1956 absolvierte ich mit noch einigen Mitbewohnern einen Tanzkursus. Das gehörte mit zur Erziehung. In der ersten Stunde saßen sich Jungen und Mädchen gegenüber. Auf ein Signal des Tanzlehrers sollten wir Jungen uns in Bewegung setzen und uns unsere Tanzpartnerin aussuchen. Leider schnappte mir ein anderer das Mädchen weg, das ich mir ausgeguckt hatte. In meiner Not nahm ich die nächstbeste andere. Es war eine Bauerntochter aus Wevelinghoven, die in Neuß Goldschmiedin lernte. Sie war ganz nett, aber es entwickelte sich nichts weiter. Tanzen lernte ich auch nicht gut. Bei unserem Tanzlehrer hatten schon die Mütter unserer Tanzdamen dieselben Schritte gelernt wie wir.

Da wir in einer streng katholischen Gegend lebten, mussten wir als Evangelische auch Flagge zeigen. Das bedeutete, dass wir jeden Sonntag zur Kirche gehen mussten. Später, wenn wir wussten, dass unser Heimleiter nicht in der Kirche war, umgingen wir diese Pflicht. Wir zogen uns unsere Badehosen an, banden uns ein Handtuch unters Hemd und gingen statt in die Kirche in das Hallenbad.

Unser Heimleiterpaar kam wie wir alle aus dem Osten. Es waren nette Leute, die ihre liebe Not mit uns pubertierenden Jungen hatten. Der Mann hatte wenig Autorität bei uns. Da war seine Frau schon ein anders Kaliber. Man legte sich mit ihr besser nicht an. Sie sorgte dafür, dass wir als praktisch Elternlose im Leben zurechtkamen. Sie brachte uns das Wäschewaschen und Hemdenbügeln bei und versuchte, uns mit Kultur in Berührung zu bringen. Wir mussten uns von unseren 20,- DM Taschengeld im Monat ein Theaterabonnement kaufen. Jetzt weiß ich, dass wir damals in Düsseldorf bedeutende Aufführungen mit berühmten Schauspielern, wie Gustav Gründgens und W. Quadflig zu sehen bekamen.

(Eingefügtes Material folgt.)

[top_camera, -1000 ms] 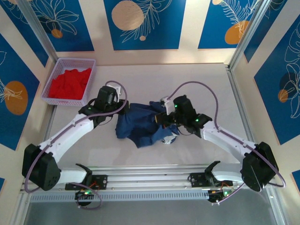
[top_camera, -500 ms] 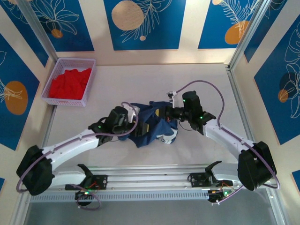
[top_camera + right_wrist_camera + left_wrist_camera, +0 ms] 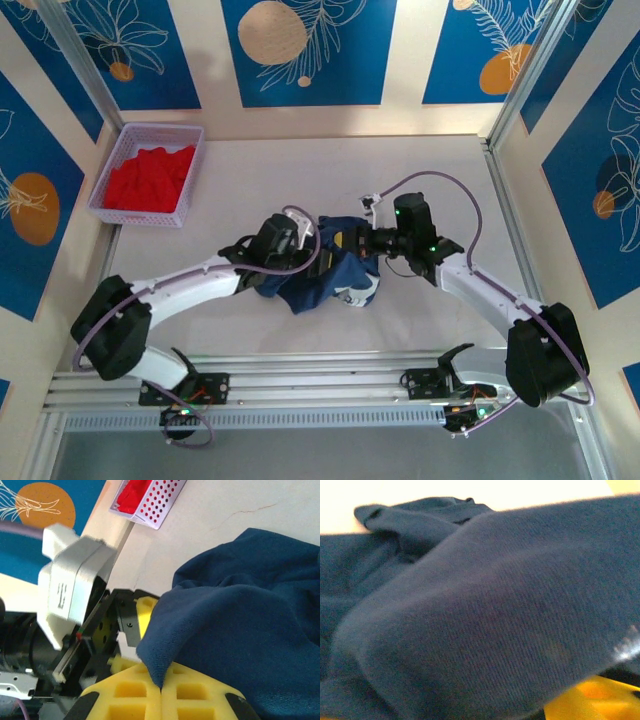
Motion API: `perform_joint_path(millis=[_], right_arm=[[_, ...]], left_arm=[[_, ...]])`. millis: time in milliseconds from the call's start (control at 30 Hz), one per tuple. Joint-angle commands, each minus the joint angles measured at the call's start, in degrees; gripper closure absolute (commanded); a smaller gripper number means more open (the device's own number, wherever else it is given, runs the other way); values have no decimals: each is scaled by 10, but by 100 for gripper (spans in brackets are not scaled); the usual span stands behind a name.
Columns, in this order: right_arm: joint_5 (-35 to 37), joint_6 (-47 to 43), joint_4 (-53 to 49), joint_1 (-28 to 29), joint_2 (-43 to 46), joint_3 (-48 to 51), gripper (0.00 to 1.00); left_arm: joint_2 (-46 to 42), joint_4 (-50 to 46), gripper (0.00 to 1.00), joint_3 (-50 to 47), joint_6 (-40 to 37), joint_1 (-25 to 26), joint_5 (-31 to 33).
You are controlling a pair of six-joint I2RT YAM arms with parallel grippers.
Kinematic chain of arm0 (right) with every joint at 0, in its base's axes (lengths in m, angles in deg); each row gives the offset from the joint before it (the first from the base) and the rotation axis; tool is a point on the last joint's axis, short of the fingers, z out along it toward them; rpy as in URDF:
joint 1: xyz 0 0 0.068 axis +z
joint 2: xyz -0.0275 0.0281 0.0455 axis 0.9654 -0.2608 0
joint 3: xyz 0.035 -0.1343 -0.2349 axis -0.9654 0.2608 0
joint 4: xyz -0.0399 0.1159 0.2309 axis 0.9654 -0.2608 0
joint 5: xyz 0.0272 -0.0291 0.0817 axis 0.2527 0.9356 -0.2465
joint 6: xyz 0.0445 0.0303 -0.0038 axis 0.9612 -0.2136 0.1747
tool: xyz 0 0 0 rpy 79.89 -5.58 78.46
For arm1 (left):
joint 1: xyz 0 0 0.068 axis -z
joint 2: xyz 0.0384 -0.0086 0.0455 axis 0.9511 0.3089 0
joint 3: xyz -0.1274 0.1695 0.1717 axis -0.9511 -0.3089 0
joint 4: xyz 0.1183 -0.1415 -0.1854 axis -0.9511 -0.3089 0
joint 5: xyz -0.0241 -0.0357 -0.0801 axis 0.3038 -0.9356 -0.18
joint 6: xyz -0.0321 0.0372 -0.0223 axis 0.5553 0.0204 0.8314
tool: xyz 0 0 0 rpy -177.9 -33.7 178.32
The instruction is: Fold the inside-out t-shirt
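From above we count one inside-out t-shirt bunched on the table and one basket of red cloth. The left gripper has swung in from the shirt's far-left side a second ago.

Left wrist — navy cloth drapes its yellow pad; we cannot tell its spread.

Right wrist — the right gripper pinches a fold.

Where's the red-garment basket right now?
In the top view, the basket sits in the far-left corner of the table, apart from the bunched navy t-shirt.
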State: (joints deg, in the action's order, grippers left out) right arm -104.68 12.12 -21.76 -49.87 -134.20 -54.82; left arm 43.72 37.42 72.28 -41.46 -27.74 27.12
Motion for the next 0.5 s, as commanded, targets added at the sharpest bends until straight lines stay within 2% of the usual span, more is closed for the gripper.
perform_joint_path(millis=[0,133,167,233,300,333,367,400,467], right_arm=[[-41,-40,-29,-11,22,-7,100],[-43,-75,-87,-27,48,-30,100],[-30,-94,-118,-27,55,-45,100],[-14,-129,-169,-29,67,-73,100],[-36,-150,-201,-36,71,-98,100],[-65,-155,-210,-40,71,-109,100],[-93,-156,-214,-43,69,-120,100],[-118,-154,-211,-44,68,-126,100],[-177,-134,-185,-43,67,-135,100]], left_arm=[[28,18,52,34,-30,-16,8],[35,11,87,59,-67,-37,-97],[21,8,93,55,-77,-44,-134],[-18,3,100,43,-91,-67,-208],[-68,2,100,25,-87,-95,-266],[-96,-2,100,19,-80,-110,-273],[-121,-17,100,18,-69,-125,-254],[-138,-39,100,22,-62,-135,-220],[-157,-115,100,48,-63,-145,-105]])
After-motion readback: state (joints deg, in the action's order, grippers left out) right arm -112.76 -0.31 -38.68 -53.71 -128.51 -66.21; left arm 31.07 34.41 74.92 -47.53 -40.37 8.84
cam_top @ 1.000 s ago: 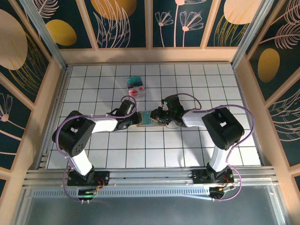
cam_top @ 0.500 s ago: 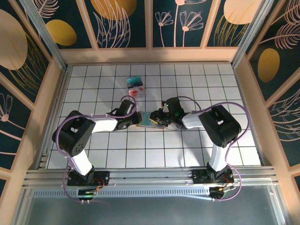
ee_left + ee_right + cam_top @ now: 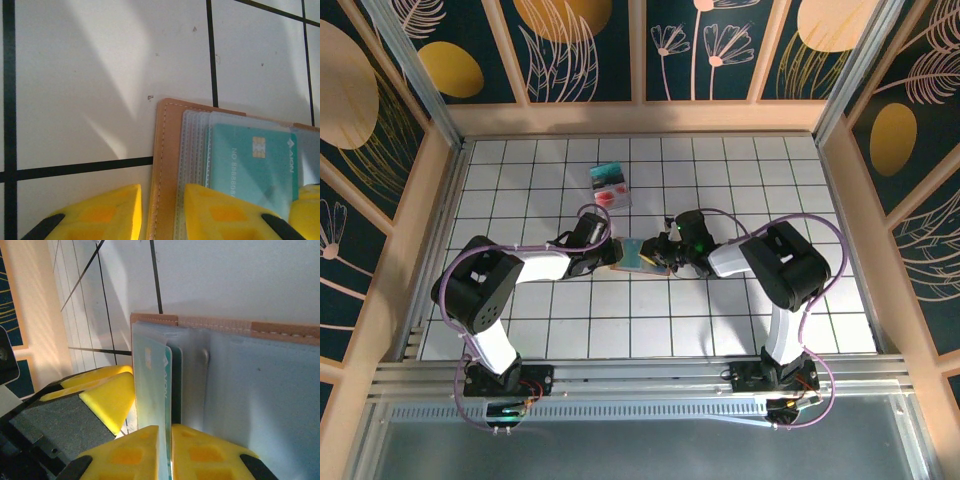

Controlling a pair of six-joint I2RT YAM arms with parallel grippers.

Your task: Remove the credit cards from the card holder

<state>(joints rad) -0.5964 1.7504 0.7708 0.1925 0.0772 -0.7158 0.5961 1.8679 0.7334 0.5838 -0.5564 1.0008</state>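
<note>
The card holder (image 3: 638, 252) lies open on the tiled floor between my two grippers, with its tan border (image 3: 167, 145) and its grey-blue inside (image 3: 260, 390) showing. My left gripper (image 3: 618, 257) (image 3: 162, 195) is shut on the holder's left edge, one yellow finger on either side of the tan border. A teal credit card (image 3: 250, 160) lies in the clear sleeves. My right gripper (image 3: 663, 255) (image 3: 165, 435) is shut on a pale teal credit card (image 3: 152, 375), which stands on edge in its sleeve. Behind that one, another dark teal card (image 3: 176, 385) is tucked.
A small clear box (image 3: 610, 184) with teal and red contents stands two tiles behind the holder. The left gripper's yellow fingers (image 3: 107, 395) sit close beside the lifted card. Wooden walls (image 3: 430, 190) ring the tiled floor.
My right gripper has shifted slightly left onto the holder and its jaws have closed on the card. The left gripper and the holder have stayed in place.
</note>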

Nachdem wir etwas tanzen und uns zu benehmen gelernt hatten, wurden im Heim manchmal unter strenger Aufsicht eines Pastors und unseres Heimleiters Tanztees mit Schülerinnen aus dem Mädchengymnasium veranstaltet. Das war immer ganz lustig und führte auch zu Verabredungen.

Mein Freund und ich hatten uns für den folgenden Sonntag mit einem Geschwisterpaar in der Kirche verabredet. Wir Jugendlichen saßen in der Kirche auf den seitlichen Emporen, fein säuberlich nach Geschlecht getrennt, die Jungs auf der einen und die Mädchen auf der anderen Seite. Unsere Auserwählten bestanden stur darauf, dass wir uns, wenn uns etwas an ihnen läge, auf der Mädchenseite neben sie setzen müssten. Es war eine große Herausforderung für uns, und mit großer Überwindung gingen wir auf die andere Seite und saßen vor Scham erstarrt unter den Blicken des Pastors und der Kirchenbesucher neben den Mädchen, deren Oberweite vor Stolz zu platzen schien. Zu allem Überfluss setzte meine Dame auch noch eine Sonnenbrille auf. Das schlug dem Fass den Boden aus und beendete erst einmal mein Bedürfnis nach Nähe zum anderen Geschlecht. Ich glaube, der Vorfall hat auch meinen Freund fürs Leben geprägt, denn er wurde später schwul.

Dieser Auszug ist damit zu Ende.